■ THE PROBLEM ■
All of the records must be repeated exactly.

■ GIVEN DATA ■
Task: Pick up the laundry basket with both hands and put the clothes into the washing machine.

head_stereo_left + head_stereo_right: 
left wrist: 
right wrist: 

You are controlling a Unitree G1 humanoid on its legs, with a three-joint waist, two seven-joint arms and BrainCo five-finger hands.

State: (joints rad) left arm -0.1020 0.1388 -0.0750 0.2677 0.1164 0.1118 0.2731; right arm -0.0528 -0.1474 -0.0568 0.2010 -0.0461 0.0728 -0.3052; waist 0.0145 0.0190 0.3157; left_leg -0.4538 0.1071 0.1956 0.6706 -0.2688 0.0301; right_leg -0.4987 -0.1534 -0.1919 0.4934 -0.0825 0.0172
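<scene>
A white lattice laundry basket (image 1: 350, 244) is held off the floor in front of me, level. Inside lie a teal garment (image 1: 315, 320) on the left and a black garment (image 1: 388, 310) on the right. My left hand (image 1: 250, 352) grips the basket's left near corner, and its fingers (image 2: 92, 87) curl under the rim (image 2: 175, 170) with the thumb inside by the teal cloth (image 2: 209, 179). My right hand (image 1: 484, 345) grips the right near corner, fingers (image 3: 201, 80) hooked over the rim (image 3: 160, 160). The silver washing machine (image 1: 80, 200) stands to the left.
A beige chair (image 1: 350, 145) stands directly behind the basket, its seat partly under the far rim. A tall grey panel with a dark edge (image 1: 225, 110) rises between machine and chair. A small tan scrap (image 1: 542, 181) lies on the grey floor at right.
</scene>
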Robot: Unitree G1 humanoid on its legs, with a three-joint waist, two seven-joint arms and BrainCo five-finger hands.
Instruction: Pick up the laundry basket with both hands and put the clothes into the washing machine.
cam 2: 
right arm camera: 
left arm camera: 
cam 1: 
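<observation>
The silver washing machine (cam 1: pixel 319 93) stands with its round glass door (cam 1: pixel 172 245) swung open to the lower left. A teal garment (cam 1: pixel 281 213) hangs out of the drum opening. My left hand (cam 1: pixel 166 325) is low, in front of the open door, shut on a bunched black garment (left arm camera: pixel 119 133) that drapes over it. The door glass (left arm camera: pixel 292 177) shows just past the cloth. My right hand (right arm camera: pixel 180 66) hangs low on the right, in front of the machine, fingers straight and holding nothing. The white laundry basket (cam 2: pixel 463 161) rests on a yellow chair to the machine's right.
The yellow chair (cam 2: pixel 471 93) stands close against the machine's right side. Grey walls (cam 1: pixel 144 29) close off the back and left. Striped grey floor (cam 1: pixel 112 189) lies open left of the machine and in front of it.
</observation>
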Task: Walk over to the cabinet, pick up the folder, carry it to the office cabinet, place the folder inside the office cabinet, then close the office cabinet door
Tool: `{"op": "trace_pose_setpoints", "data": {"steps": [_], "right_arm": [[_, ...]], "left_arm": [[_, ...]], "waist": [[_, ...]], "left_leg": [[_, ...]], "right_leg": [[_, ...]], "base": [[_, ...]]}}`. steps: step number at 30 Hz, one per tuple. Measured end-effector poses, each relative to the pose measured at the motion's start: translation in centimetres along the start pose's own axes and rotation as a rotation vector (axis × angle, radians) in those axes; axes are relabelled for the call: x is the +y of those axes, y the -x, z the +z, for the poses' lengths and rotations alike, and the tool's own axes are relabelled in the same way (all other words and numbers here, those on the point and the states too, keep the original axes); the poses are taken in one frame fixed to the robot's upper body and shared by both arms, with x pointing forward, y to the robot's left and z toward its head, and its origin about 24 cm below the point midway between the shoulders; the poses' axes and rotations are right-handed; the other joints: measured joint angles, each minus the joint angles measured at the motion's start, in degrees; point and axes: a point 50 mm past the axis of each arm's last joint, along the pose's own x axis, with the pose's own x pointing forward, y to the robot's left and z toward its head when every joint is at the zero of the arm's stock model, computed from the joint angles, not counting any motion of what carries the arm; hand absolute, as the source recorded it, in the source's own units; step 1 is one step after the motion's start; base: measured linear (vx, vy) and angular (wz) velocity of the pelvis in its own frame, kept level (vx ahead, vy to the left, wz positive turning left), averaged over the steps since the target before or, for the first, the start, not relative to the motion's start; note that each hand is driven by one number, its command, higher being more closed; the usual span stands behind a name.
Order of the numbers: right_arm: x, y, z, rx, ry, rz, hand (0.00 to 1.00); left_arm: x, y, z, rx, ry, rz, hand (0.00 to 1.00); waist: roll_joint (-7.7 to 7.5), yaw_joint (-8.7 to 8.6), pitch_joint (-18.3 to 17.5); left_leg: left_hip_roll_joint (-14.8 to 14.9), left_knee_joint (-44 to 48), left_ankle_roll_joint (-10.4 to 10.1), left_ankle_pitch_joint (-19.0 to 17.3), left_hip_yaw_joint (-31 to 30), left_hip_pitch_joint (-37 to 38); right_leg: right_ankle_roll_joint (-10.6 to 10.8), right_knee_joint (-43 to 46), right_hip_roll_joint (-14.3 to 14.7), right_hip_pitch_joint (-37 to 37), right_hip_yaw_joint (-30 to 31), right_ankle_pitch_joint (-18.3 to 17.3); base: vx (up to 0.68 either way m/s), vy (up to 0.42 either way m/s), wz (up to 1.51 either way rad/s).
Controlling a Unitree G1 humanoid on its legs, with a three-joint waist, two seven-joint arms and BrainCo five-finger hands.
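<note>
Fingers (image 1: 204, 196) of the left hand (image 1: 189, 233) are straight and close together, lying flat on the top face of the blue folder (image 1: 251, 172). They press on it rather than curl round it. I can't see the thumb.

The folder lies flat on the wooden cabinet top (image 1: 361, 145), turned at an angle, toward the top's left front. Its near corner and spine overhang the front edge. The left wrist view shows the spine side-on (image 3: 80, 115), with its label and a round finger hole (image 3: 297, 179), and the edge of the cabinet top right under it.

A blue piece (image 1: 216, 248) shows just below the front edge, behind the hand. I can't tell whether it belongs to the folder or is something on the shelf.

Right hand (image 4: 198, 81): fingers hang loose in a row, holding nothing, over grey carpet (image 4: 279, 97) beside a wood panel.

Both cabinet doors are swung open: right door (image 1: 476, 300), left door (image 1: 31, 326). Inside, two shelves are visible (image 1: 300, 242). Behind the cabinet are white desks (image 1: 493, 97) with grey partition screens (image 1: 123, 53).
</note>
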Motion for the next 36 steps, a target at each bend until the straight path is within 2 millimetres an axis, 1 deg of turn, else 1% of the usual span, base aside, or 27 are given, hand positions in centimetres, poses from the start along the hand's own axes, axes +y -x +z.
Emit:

■ TASK SOLUTION ■
Task: Pick up the laundry basket with both hands and put the clothes into the washing machine.

head_stereo_left + head_stereo_right: 
left wrist: 
right wrist: 

You are controlling a Unitree G1 humanoid on its legs, with a three-joint waist, two seven-joint arms and BrainCo five-finger hands.

State: (joints rad) left arm -0.1020 0.1388 -0.0750 0.2677 0.1164 0.1118 0.2731; right arm -0.0528 -0.1474 -0.0568 0.2010 -0.0461 0.0728 -0.3052; waist 0.0145 0.0190 0.3157; left_leg -0.4538 0.1071 0.1956 0.6706 -0.2688 0.0301; right_leg -0.4987 -0.1534 -0.1919 0.4934 -0.0825 0.0172
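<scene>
A white lattice laundry basket (image 1: 350, 244) is held off the floor in front of me, level. Inside lie a teal garment (image 1: 315, 320) on the left and a black garment (image 1: 388, 310) on the right. My left hand (image 1: 250, 352) grips the basket's left near corner, and its fingers (image 2: 92, 87) curl under the rim (image 2: 175, 170) with the thumb inside by the teal cloth (image 2: 209, 179). My right hand (image 1: 484, 345) grips the right near corner, fingers (image 3: 201, 80) hooked over the rim (image 3: 160, 160). The silver washing machine (image 1: 80, 200) stands to the left.
A beige chair (image 1: 350, 145) stands directly behind the basket, its seat partly under the far rim. A tall grey panel with a dark edge (image 1: 225, 110) rises between machine and chair. A small tan scrap (image 1: 542, 181) lies on the grey floor at right.
</scene>
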Robot: Unitree G1 humanoid on its legs, with a three-joint waist, two seven-joint arms and BrainCo five-finger hands.
Instruction: Pick up the laundry basket with both hands and put the clothes into the washing machine.
cam 2: 
right arm camera: 
left arm camera: 
cam 1: 
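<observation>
The silver washing machine (cam 1: pixel 319 93) stands with its round glass door (cam 1: pixel 172 245) swung open to the lower left. A teal garment (cam 1: pixel 281 213) hangs out of the drum opening. My left hand (cam 1: pixel 166 325) is low, in front of the open door, shut on a bunched black garment (left arm camera: pixel 119 133) that drapes over it. The door glass (left arm camera: pixel 292 177) shows just past the cloth. My right hand (right arm camera: pixel 180 66) hangs low on the right, in front of the machine, fingers straight and holding nothing. The white laundry basket (cam 2: pixel 463 161) rests on a yellow chair to the machine's right.
The yellow chair (cam 2: pixel 471 93) stands close against the machine's right side. Grey walls (cam 1: pixel 144 29) close off the back and left. Striped grey floor (cam 1: pixel 112 189) lies open left of the machine and in front of it.
</observation>
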Task: Walk over to the cabinet, pick up the folder, carry it to the office cabinet, place the folder inside the office cabinet, then close the office cabinet door
Tool: `{"op": "trace_pose_setpoints", "data": {"steps": [_], "right_arm": [[_, ...]], "left_arm": [[_, ...]], "waist": [[_, ...]], "left_leg": [[_, ...]], "right_leg": [[_, ...]], "base": [[_, ...]]}}`. steps: step number at 30 Hz, one per tuple. Measured end-effector poses, each relative to the pose measured at the motion's start: translation in centimetres along the start pose's own axes and rotation as a rotation vector (axis × angle, radians) in those axes; axes are relabelled for the call: x is the +y of those axes, y the -x, z the +z, for the poses' lengths and rotations alike, and the tool's own axes are relabelled in the same way (all other words and numbers here, those on the point and the states too, keep the original axes); the poses are taken in one frame fixed to the robot's upper body and shared by both arms, with x pointing forward, y to the robot's left and z toward its head, and its origin about 24 cm below the point midway between the shoulders; the poses' axes and rotations are right-handed; the other joints: measured joint angles, each minus the joint angles measured at the motion's start, in degrees; point and axes: a point 50 mm past the axis of each arm's last joint, along the pose's own x axis, with the pose's own x pointing forward, y to the robot's left and z toward its head when every joint is at the zero of the arm's stock model, computed from the joint angles, not counting any motion of what carries the arm; hand absolute, as the source recorded it, in the source's own units; step 1 is one step after the motion's start; base: measured linear (vx, vy) and angular (wz) velocity of the pelvis in its own frame, kept level (vx ahead, vy to the left, wz positive turning left), averaged over the steps since the target before or, for the first, the start, not relative to the motion's start; note that each hand is driven by one number, its command, higher being more closed; the usual span stands behind a name.
Order of the numbers: right_arm: x, y, z, rx, ry, rz, hand (0.00 to 1.00); left_arm: x, y, z, rx, ry, rz, hand (0.00 to 1.00); waist: roll_joint (-7.7 to 7.5), yaw_joint (-8.7 to 8.6), pitch_joint (-18.3 to 17.5); left_leg: left_hip_roll_joint (-14.8 to 14.9), left_knee_joint (-44 to 48), left_ankle_roll_joint (-10.4 to 10.1), left_ankle_pitch_joint (-19.0 to 17.3), left_hip_yaw_joint (-31 to 30), left_hip_pitch_joint (-37 to 38); right_leg: right_ankle_roll_joint (-10.6 to 10.8), right_knee_joint (-43 to 46), right_hip_roll_joint (-14.3 to 14.7), right_hip_pitch_joint (-37 to 37), right_hip_yaw_joint (-30 to 31), right_ankle_pitch_joint (-18.3 to 17.3); base: vx (up to 0.68 either way m/s), vy (up to 0.42 either way m/s), wz (up to 1.51 either way rad/s).
Controlling a Unitree G1 humanoid on its legs, with a three-joint waist, two seven-joint arms and BrainCo five-finger hands.
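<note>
Fingers (image 1: 204, 196) of the left hand (image 1: 189, 233) are straight and close together, lying flat on the top face of the blue folder (image 1: 251, 172). They press on it rather than curl round it. I can't see the thumb.

The folder lies flat on the wooden cabinet top (image 1: 361, 145), turned at an angle, toward the top's left front. Its near corner and spine overhang the front edge. The left wrist view shows the spine side-on (image 3: 80, 115), with its label and a round finger hole (image 3: 297, 179), and the edge of the cabinet top right under it.

A blue piece (image 1: 216, 248) shows just below the front edge, behind the hand. I can't tell whether it belongs to the folder or is something on the shelf.

Right hand (image 4: 198, 81): fingers hang loose in a row, holding nothing, over grey carpet (image 4: 279, 97) beside a wood panel.

Both cabinet doors are swung open: right door (image 1: 476, 300), left door (image 1: 31, 326). Inside, two shelves are visible (image 1: 300, 242). Behind the cabinet are white desks (image 1: 493, 97) with grey partition screens (image 1: 123, 53).
</note>
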Motion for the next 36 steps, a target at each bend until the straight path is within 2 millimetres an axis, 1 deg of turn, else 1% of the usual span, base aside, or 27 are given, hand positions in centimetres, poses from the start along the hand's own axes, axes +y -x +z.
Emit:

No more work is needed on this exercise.